Le 5 mars, la Confédération paysanne avait invité le ministre de l’Agriculture en Bretagne pour lui exprimer ses revendications sur une réforme en cours de la politique agricole commune.

La visite de l’exploitation de Gwénaël Floch n’a pris qu’une poignée de minutes au ministre de l’Agriculture. Le maraîcher, installé sur la commune de Maure-de--Bretagne, entre Rennes et Redon, cultive ses légumes sur à peine 4 500 mètres carrés de serres. De l’hiver, il reste quelques belles planches de blettes et de mâche, alors que les premières carottes de printemps sont déjà hautes.

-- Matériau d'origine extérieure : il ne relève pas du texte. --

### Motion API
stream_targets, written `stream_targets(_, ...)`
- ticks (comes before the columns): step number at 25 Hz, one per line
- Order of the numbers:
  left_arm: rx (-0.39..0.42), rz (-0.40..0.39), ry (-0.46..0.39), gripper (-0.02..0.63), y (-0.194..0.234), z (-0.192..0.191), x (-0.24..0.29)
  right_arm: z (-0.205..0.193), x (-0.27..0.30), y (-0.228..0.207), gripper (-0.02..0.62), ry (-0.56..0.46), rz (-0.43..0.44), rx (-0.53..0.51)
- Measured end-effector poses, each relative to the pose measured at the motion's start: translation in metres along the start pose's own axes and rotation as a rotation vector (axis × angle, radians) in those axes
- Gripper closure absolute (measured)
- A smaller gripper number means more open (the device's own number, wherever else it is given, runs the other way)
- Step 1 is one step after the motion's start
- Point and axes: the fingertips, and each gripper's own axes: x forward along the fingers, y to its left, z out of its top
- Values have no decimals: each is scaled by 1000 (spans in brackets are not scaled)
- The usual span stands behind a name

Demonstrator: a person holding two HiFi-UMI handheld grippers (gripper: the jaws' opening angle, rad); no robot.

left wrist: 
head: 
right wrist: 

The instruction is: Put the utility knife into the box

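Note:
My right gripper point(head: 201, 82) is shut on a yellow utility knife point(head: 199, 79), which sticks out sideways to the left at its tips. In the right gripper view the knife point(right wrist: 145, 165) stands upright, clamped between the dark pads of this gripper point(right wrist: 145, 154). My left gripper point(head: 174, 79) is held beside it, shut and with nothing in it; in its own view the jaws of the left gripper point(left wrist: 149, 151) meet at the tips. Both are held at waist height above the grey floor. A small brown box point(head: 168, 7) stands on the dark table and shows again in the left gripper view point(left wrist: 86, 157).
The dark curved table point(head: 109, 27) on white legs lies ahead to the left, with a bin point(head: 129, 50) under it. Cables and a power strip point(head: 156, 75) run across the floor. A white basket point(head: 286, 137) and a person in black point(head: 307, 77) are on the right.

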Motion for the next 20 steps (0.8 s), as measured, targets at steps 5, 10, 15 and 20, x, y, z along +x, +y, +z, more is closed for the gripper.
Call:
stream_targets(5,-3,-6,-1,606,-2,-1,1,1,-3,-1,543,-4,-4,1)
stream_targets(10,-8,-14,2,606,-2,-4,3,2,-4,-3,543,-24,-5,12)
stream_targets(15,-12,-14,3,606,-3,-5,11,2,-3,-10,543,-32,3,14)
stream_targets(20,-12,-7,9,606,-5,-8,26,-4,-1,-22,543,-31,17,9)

Crise sanitaire oblige, le Salon de l’agriculture a été annulé cette année. Et ce vendredi 5 mars, la Confédération paysanne, qui ne goûte guère cette « vitrine aseptisée », avait invité Julien Denormandie à venir débattre, au plus près de la réalité du terrain, d’un sujet qui fâche : les oublié·es de la politique agricole commune (PAC). Gwénaël Floch en est un éloquent représentant : au regard de la surface qu’il cultive, il ne recevrait en tout et pour tout que 388 euros d’aide de l’Union européenne (UE). S’il lui prenait l’envie d’en faire la demande. Peine perdue. « Ça couvrirait à peine les frais de dépôt du dossier », soupire le maraîcher, dont la gorge se serre d’une émotion dominée par la révolte. Son exploitation familiale, intégralement en bio depuis onze ans, emploie cinq personnes – trois fois plus à l’hectare que la moyenne départementale. « Nous produisons 60 tonnes de légumes par an, et notre chiffre d’affaires annuel, 180 000 euros, est équivalent à la production de 130 hectares de céréales. » La ferme contribue au succès de Brin d’herbe, un regroupement local d’exploitations engagées en agriculture « raisonnée et durable », précurseur de la vente paysanne directe en France, et participe au réseau Le Goût d’ici, marché en ligne de paniers bio des environs de Maure-de-Bretagne.